Market-Based Allocation Should Be the National Spectrum Strategy
Roslyn Layton, PhD filed comments in response to the request for public comment on the development and implementation of a National Spectrum Strategy (NSS) for the United States. Dr. Layton’s comments declare that market-based allocation should be the National Spectrum Strategy (NSS). She observes that the governance of federal spectrum within the Department of Commerce has changed little in a century. By contrast, market-based allocation, primarily the competitive auction, may be the single most important telecom policy innovation, bringing hundreds of billions of dollars of revenue to the Treasury, allocating scarce resources wisely, and driving increasing spectral efficiency. She suggests that the US military will still be the best in the world with a market-based spectrum policy and that the present lack of exclusive, licensed spectrum is a national security risk.
“Pricing and privatizing federal spectrum is not a new idea,” said Roslyn Layton, PhD, Visiting Fellow, Aalborg University Center for Communication, Media and Information Technologies. “The many uses, needs, technologies, and applications of wireless spectrums can never be fully known by regulators. Regulators can never get the necessary and sufficient information to manage effectively. Just as we understand the limits of the planned economy, the returns of a planned spectrum economy will always be inferior to a competitive market.”

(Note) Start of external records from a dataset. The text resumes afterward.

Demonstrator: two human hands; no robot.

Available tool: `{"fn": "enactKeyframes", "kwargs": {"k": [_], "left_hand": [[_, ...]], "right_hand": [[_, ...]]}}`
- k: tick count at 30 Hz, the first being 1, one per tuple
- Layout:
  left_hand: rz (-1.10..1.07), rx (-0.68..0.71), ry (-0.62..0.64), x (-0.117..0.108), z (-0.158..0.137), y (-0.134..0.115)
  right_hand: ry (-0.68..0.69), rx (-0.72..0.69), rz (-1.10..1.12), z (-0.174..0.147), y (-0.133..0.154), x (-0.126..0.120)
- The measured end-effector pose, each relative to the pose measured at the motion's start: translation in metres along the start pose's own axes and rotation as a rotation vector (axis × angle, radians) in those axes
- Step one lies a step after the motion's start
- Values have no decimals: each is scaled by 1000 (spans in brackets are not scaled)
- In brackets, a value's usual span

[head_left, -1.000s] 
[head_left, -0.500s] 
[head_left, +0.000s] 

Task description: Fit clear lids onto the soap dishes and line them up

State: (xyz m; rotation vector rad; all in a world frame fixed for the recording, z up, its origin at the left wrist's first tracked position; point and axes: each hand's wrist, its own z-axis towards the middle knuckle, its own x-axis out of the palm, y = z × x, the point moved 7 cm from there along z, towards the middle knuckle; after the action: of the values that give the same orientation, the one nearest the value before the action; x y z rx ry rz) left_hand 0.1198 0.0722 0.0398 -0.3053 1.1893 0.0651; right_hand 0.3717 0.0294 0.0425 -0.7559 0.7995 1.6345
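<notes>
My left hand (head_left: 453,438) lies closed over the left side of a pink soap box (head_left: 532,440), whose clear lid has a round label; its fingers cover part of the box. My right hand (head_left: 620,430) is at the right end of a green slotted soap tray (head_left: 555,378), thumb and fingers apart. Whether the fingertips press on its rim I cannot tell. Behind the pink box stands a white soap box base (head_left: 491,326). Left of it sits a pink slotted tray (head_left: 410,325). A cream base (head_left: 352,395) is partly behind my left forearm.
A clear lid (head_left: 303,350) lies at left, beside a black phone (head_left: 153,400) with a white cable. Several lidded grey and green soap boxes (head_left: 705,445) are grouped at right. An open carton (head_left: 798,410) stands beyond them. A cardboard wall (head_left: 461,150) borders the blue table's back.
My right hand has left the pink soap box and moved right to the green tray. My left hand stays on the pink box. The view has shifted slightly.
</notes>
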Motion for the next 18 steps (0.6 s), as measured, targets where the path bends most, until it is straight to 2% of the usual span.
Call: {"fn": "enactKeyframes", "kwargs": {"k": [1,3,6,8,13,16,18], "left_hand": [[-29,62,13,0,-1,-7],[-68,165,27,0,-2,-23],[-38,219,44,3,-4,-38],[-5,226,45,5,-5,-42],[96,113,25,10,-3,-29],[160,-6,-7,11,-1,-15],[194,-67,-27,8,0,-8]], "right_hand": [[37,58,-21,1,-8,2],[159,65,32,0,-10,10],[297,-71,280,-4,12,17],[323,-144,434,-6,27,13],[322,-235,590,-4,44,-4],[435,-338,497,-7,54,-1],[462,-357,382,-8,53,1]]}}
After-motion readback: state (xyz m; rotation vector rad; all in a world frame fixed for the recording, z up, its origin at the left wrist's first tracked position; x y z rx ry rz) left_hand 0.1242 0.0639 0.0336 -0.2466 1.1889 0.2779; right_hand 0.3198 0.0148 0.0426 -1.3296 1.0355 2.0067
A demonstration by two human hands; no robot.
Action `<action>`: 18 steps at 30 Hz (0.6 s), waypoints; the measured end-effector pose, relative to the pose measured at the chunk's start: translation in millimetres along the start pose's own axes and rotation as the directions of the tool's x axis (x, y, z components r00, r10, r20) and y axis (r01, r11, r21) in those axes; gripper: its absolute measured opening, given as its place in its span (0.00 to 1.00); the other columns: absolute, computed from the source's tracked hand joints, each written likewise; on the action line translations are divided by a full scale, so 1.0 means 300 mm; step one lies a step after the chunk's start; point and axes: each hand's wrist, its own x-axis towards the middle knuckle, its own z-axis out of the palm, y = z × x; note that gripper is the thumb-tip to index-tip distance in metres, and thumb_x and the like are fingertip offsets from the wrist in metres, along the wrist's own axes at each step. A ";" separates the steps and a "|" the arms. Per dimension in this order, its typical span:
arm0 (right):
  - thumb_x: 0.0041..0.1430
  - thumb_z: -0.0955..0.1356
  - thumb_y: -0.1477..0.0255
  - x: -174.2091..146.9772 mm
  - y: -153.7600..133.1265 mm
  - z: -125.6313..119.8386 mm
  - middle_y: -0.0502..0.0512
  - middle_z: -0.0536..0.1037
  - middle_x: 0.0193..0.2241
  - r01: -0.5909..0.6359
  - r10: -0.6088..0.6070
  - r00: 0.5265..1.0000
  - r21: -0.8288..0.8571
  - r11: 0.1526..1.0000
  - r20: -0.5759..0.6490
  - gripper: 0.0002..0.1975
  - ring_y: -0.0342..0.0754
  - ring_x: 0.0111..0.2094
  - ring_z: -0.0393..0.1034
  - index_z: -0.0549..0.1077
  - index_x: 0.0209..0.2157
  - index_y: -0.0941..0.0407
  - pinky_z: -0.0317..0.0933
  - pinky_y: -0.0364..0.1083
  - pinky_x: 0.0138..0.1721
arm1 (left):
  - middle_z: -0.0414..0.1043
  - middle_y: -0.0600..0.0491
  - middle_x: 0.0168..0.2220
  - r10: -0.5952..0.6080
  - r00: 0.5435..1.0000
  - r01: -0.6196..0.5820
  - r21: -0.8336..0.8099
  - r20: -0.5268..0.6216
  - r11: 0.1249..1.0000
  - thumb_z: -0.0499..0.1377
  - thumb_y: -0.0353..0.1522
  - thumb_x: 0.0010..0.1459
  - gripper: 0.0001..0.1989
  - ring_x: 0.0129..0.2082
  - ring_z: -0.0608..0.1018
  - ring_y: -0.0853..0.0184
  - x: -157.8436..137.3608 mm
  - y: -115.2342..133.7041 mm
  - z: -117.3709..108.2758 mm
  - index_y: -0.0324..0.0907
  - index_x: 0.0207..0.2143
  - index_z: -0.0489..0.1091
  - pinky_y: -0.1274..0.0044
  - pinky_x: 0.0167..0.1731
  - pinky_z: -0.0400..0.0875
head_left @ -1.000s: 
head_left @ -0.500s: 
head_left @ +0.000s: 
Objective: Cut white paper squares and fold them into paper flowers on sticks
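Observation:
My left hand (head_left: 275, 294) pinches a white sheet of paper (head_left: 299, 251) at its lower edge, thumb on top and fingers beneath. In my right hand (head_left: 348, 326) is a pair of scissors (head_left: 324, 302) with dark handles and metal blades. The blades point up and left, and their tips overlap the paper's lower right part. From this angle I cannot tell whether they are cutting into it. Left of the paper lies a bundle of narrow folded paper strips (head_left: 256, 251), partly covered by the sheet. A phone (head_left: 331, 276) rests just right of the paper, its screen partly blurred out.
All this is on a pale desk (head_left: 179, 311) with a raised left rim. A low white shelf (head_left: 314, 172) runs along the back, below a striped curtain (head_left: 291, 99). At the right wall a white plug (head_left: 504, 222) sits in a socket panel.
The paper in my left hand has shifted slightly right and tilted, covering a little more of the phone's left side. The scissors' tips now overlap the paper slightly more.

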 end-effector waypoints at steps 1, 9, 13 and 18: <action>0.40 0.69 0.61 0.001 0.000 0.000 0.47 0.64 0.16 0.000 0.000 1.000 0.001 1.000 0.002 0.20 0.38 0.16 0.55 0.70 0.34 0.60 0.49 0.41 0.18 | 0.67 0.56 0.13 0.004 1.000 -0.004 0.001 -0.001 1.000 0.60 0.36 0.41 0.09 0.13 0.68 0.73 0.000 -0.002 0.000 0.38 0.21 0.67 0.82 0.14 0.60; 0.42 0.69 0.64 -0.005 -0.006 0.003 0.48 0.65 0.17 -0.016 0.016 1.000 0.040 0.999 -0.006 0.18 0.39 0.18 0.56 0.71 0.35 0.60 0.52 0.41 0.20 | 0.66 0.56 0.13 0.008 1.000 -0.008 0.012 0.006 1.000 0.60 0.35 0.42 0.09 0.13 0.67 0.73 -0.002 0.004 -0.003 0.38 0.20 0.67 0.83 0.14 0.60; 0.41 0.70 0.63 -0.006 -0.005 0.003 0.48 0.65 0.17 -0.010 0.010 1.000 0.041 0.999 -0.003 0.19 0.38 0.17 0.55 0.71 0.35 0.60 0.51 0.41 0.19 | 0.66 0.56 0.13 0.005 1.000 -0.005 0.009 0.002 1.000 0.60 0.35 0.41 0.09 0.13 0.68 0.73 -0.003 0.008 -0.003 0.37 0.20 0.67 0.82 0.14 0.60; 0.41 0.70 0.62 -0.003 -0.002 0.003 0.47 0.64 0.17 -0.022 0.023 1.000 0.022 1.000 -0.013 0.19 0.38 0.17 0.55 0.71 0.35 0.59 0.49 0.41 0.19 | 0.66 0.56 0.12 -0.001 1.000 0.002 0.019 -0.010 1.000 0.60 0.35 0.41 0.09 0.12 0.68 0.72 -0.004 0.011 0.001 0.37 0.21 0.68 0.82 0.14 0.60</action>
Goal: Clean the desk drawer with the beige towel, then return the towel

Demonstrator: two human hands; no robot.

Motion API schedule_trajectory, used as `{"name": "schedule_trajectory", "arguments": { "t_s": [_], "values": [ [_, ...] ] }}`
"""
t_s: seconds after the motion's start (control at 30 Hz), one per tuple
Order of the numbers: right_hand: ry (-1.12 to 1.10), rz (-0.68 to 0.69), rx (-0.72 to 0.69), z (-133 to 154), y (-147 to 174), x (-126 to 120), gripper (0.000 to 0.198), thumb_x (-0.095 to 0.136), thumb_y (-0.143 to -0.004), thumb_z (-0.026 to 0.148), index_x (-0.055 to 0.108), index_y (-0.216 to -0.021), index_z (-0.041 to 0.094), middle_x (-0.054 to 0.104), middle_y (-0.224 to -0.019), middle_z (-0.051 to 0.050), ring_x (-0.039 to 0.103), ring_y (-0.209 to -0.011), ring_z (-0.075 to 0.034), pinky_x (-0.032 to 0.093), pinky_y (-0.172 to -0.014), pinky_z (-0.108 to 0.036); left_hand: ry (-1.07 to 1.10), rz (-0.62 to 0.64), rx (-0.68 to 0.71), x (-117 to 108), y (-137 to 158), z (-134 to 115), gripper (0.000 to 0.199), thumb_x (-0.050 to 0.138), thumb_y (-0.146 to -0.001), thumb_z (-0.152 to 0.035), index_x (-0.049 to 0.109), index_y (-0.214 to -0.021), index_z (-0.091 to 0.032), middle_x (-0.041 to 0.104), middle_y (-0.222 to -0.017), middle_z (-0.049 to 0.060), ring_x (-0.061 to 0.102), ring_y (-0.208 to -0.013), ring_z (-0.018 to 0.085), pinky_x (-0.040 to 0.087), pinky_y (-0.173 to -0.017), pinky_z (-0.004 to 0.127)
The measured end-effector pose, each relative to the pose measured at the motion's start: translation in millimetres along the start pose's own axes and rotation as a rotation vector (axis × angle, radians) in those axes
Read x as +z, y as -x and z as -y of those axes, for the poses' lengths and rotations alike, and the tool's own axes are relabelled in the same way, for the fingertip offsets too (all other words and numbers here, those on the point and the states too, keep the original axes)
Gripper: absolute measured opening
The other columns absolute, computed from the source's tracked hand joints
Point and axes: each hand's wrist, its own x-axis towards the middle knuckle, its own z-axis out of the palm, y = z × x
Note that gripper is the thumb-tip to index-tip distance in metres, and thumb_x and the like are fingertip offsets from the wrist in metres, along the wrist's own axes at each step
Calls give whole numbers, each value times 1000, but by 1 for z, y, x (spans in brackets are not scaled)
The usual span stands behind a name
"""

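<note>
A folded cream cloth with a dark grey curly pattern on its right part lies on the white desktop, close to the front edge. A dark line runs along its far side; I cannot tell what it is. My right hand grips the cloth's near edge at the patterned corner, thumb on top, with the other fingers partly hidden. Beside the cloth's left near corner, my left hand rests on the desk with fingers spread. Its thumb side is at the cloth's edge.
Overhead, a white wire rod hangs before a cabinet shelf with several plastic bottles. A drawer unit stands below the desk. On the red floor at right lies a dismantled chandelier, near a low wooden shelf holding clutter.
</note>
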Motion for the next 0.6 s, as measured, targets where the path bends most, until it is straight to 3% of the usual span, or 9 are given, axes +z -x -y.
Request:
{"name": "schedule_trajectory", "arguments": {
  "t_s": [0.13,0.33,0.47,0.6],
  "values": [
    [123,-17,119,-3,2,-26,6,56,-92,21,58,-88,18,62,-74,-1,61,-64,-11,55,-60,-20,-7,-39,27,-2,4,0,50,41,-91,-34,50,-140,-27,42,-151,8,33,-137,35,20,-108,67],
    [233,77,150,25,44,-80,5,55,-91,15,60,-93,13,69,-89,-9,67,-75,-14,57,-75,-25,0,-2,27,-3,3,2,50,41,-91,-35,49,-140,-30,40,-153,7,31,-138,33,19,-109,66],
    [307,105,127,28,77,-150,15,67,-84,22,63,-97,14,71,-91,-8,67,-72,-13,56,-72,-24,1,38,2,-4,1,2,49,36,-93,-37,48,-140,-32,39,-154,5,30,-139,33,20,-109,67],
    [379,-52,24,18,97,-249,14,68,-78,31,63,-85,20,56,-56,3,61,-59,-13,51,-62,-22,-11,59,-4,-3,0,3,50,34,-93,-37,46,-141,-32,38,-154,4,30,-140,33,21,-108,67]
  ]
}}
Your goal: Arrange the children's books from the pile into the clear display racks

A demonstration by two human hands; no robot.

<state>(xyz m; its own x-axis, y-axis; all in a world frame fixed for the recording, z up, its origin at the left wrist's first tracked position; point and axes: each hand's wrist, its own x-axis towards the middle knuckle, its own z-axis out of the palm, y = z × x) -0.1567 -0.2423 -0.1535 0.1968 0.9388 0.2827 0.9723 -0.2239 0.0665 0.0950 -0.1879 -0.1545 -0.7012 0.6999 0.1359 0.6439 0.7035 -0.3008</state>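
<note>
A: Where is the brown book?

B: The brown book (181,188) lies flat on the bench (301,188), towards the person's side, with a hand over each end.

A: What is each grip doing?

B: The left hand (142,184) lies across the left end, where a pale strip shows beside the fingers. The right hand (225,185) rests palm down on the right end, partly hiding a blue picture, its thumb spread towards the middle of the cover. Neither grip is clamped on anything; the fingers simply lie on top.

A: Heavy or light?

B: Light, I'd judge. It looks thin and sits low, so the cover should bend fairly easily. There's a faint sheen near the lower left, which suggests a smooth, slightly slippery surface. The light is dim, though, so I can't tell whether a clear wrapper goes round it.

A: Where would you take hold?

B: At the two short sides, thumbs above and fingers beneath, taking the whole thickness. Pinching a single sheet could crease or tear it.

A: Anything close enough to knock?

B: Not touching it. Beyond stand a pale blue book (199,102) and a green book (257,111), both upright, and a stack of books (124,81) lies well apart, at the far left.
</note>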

“The US military can still be the best in the world with market-based spectrum allocation,” Layton continued. “Overwhelmingly, US military operations are predicated on addressing conflicts in foreign theatres. . . other than for training and essential tracking, satellite, and surveillance, the US military does not need spectrum for operations within the United States… If the military needs additional spectrum, it could immediately commandeer it from license holders with the appropriate war power authority. In the meantime, the spectrum could be working for Americans rather than sitting little used.”
“America’s lack of licensed, exclusive use spectrum is a national security risk,” Layton concluded. “The federal government sits on 70 percent of the so-called spectrum “beachfront”, some 2500 MHz, used primarily for radar and radio navigation. The government’s holdings amount to more than four times what America’s five major wireless carriers (T-Mobile, AT&T, Verizon, Dish, and US Cellular) have in mid-band frequencies for 5G. The US is in an existential battle with China for 5G and is trying to do it on scraps of mid-band spectrum.”